Na ja, diese eher blumigen Modelle. Fiat Barchetta zum Beispiel, kleine Cabrios, Kompaktwagen, die als Cabrios verkauft werden - das gilt als nicht besonders männlich, da fühlen sich Männer selten wohl drin.

Gibt es Ihrer Meinung nach Grundsätze, nach denen Autodesign ausgerichtet sein sollte?

Es wäre an der Zeit, dass man versucht, wieder vollkommen neue Bilder zu finden für das Auto der Zukunft. Die Retro-Bewegung ist gut und schön, Zitate von ehemaligen Modellen haben ihre Berechtigung. Aber wir stehen jetzt an der Schwelle, vieles in Frage zu stellen. Von einem Autodesigner kann man sicher verlangen, dass er diese Schwelle überschreitet. Natürlich macht er so ein Auto nicht alleine. Aber dass ein neues Auto aussieht wie alle, ist einfach schade. Ein Designer müsste in der Lage sein, das zu tun, etwas offensichtlich Neues zu schaffen. Den Mut zu haben.

Gibt es dafür in Ihren Augen schon Beispiele?

Es gibt neue Konzepte. Zum Beispiel den Renault Twizzy, diese Elektrofahrzeuge. Das ist kein Auto, und es sieht auch nicht aus wie ein Auto, und es versucht auch keins zu sein. Das meine ich. Von diesem Geist bräuchten wir mehr.
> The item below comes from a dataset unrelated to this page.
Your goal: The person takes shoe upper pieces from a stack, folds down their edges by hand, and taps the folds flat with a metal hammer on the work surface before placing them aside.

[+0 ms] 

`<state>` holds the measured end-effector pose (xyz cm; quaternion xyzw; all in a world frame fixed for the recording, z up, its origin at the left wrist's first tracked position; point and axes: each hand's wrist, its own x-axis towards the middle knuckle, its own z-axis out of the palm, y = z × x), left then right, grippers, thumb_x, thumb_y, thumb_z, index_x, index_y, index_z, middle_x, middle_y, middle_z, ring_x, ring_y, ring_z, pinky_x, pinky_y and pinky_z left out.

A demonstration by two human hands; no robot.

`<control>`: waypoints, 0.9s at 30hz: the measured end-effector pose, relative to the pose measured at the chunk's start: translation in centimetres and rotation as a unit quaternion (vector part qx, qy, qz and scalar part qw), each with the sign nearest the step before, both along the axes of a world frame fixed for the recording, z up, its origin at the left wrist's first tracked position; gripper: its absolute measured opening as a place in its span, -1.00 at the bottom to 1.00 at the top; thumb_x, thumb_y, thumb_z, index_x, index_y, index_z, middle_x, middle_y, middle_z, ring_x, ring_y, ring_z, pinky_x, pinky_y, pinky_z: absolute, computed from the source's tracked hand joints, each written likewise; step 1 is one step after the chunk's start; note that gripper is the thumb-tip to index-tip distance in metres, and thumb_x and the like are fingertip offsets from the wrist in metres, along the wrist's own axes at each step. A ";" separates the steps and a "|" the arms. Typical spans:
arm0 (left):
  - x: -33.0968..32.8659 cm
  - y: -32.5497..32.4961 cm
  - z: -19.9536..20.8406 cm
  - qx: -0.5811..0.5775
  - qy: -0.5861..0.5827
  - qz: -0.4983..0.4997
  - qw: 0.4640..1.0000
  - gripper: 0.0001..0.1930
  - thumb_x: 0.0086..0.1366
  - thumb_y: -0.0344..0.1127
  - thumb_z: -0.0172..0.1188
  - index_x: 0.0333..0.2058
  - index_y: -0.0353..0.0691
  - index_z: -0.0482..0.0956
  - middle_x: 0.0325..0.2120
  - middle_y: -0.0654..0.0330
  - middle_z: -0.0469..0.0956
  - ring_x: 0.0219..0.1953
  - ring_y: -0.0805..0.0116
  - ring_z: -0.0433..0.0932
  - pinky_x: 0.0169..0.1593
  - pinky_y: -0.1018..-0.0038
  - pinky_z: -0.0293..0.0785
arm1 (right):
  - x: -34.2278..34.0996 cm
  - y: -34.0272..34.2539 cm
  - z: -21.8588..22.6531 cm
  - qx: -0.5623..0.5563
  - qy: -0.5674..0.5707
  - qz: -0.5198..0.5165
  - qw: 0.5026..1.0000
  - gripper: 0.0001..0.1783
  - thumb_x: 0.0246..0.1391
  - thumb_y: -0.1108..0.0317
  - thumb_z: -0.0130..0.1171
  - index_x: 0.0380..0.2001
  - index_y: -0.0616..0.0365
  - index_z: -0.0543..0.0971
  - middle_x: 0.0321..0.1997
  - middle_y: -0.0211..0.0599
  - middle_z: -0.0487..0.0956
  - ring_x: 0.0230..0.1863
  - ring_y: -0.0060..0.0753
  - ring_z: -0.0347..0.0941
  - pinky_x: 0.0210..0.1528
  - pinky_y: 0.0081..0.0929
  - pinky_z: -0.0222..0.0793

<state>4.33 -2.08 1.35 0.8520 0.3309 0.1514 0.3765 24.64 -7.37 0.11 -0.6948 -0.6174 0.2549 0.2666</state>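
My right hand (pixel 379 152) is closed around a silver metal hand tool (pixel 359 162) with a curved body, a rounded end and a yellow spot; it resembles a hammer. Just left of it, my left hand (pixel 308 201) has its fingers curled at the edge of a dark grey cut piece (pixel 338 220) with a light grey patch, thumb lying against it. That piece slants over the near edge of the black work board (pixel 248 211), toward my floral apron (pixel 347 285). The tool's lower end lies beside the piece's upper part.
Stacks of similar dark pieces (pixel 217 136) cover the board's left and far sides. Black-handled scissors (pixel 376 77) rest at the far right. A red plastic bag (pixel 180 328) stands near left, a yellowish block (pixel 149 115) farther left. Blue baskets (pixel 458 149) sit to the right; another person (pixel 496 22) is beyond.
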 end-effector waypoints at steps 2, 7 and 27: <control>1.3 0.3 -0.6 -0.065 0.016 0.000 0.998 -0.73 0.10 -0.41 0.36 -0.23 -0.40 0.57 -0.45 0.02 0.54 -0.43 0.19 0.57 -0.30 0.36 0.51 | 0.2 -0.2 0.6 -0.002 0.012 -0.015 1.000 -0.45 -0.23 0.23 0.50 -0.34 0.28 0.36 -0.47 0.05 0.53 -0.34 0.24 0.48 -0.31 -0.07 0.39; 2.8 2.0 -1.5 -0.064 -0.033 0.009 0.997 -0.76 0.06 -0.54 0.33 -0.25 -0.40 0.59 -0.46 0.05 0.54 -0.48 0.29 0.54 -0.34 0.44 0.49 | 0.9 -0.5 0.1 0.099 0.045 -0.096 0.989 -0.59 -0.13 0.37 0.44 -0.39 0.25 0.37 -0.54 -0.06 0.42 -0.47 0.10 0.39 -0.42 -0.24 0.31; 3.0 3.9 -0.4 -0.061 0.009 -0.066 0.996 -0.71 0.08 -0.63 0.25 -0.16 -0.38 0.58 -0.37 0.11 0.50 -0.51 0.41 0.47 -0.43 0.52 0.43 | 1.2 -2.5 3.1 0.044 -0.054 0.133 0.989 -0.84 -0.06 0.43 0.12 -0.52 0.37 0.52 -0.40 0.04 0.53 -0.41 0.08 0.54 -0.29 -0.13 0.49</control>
Designer müssen Mut haben, Ideen, ein tolles Fahrzeug zu machen. Dabei muss man gar nicht die alten Klischees bedienen.

Meinen Sie, die Kunden sind offen genug dafür?

Man muss es ihnen eben hinstellen. Der Kreative kommt nicht drumherum, das Experiment zu machen. Ich glaube nicht, dass die Kunden heute weniger offen sind als früher. Sie sind natürlich verwöhnt. Aber wenn etwas überzeugend ist, funktioniert es auch.

Schwimmen nicht gerade die meisten ganz gemütlich mit auf der Retro-Welle? Wann kommt der Peak?

Wir hatten im Design einen extremen Retro-Trend. So hat sich Retro einen festen Platz im Automobildesign geschaffen. Niemand findet Retro-Elemente mehr seltsam, neben anderen Stilelementen werden sie noch lange existieren. Die große Retro-Welle ist aber schon zurückgegangen.

Kann man denn heute überhaupt noch überraschen im Design?

Selbstverständlich! Die Regale sind leer! Man kann die tollsten Sachen machen. Die oft verbreitete Attitüde, es sei schon alles dagewesen, ist Unfug. Es ist so viel Schönes nicht gemacht worden. Konzepte für Marken weiterzuentwickeln, kann eine überaus spannende Sache sein. So viele innovative Ideen sind abgelehnt worden - aus Marketinggründen. Ob berechtigt oder unberechtigt, weiß man nicht. Es geht noch viel, viel mehr!

Lutz Fügener, Jahrgang 1965, ist Professor für "Transportation Design" an der Hochschule Pforzheim. Der international beachtete Studiengang lässt nur 20 Studenten pro Semester zu. Die meisten von ihnen werden später weltweit als Designer in der Autoindustrie eingesetzt. Fügener hat Maschinenbau in Dresden und Industrial Design in Halle studiert und unter anderem den Sportwagen Melkus RS 2000 entworfen und ist Ko-Autor des Buches "Von der guten Form zum guten Leben".